What to work on:
Below is a block of entries; repeat exactly the lines starting at the line that contains "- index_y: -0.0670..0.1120" and ending at the line that contains "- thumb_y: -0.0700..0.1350", both included.

Source records:
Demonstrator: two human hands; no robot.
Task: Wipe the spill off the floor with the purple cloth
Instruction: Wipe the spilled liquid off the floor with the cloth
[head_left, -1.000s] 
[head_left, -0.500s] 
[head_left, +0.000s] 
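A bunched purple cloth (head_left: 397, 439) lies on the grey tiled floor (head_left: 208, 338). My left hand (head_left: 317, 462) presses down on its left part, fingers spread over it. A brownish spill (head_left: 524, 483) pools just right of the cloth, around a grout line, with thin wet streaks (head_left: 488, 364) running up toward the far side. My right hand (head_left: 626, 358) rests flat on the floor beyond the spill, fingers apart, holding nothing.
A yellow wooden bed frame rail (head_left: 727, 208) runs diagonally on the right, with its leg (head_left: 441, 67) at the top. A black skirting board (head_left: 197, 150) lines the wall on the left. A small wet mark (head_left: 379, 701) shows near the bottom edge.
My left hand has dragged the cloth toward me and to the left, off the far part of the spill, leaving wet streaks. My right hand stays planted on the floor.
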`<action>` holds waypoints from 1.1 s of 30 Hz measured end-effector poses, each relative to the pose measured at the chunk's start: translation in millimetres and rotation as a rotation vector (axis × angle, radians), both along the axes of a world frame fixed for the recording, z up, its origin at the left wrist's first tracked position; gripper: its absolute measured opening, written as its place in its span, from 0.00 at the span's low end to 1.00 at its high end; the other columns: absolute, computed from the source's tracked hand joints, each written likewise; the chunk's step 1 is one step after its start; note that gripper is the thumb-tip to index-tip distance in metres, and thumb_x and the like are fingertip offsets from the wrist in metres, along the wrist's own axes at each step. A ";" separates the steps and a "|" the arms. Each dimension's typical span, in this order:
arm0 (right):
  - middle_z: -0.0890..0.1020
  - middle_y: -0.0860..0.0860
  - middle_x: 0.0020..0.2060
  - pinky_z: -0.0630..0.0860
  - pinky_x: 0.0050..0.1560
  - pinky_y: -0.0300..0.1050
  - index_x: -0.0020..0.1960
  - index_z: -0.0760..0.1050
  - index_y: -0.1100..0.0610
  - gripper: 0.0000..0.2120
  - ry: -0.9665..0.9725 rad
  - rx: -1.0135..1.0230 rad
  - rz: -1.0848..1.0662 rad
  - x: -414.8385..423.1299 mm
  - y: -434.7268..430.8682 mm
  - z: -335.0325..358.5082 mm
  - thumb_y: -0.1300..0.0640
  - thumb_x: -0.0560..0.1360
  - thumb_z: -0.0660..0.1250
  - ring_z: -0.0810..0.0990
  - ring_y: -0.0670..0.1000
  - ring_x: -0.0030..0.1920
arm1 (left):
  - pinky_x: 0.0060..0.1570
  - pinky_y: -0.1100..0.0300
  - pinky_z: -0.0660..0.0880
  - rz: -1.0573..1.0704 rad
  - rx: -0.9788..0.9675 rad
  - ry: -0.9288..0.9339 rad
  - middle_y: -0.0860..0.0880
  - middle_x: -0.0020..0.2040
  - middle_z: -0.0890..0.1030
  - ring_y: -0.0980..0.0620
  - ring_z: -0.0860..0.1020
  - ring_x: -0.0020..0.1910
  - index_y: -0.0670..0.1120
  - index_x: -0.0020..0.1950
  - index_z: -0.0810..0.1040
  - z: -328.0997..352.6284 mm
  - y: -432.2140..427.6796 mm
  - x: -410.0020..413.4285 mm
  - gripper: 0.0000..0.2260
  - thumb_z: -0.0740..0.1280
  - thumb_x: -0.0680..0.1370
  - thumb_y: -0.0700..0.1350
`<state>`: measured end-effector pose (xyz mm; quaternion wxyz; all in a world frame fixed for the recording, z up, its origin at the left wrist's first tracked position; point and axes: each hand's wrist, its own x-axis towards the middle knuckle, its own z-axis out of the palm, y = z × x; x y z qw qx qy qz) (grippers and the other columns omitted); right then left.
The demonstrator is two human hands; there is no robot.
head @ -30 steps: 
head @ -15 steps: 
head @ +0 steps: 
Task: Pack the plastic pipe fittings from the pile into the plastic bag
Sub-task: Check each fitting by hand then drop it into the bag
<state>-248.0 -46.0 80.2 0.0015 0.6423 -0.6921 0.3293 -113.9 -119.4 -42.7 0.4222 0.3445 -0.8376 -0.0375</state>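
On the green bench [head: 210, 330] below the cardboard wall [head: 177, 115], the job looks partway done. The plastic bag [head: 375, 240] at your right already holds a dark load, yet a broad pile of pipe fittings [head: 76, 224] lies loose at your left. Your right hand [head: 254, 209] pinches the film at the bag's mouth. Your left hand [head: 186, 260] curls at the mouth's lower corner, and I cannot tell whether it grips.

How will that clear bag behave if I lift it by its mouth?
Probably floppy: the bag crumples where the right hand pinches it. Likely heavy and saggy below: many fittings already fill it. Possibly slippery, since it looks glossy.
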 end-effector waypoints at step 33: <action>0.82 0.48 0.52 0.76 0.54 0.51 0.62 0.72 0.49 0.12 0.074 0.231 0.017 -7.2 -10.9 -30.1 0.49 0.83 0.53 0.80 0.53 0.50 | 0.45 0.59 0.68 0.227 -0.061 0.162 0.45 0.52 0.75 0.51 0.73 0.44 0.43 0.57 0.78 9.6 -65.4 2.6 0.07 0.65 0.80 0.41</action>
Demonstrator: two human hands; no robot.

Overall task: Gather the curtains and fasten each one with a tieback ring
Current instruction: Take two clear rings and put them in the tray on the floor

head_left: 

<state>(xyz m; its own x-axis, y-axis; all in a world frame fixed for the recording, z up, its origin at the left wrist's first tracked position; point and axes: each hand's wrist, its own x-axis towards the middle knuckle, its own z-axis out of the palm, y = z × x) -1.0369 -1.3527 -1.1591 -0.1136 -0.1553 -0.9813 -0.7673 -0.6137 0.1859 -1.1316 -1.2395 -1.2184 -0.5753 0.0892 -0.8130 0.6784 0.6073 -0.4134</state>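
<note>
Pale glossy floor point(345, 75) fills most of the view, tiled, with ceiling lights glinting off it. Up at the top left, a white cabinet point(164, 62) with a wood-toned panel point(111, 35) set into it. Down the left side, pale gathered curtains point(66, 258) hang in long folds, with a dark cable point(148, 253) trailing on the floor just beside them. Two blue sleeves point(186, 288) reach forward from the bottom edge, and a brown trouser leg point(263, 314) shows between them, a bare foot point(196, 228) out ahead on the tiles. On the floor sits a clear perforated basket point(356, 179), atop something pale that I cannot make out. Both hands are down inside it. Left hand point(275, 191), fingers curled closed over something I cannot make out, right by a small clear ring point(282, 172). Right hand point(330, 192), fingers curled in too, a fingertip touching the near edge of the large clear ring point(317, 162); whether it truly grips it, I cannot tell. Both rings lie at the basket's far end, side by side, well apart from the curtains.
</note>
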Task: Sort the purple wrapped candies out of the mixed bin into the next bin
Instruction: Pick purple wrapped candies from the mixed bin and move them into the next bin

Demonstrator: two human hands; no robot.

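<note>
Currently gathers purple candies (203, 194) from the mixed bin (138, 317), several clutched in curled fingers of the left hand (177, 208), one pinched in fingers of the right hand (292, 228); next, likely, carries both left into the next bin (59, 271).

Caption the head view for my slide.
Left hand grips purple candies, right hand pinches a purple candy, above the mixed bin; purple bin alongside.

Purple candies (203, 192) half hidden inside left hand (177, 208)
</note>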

Solution to this exercise:
  - index_y: -0.0670..0.1120
  - index_x: -0.0020..0.1950
  - index_z: -0.0810..0.1040
  - z: -328.0997..352.6284 mm
  - y: -432.2140..427.6796 mm
  - x: -410.0020..413.4285 mm
  - gripper: 0.0000..0.2260
  - thumb_z: -0.0740..0.1280
  - thumb_x: -0.0680..0.1370
  - thumb_y: -0.0700..0.1350

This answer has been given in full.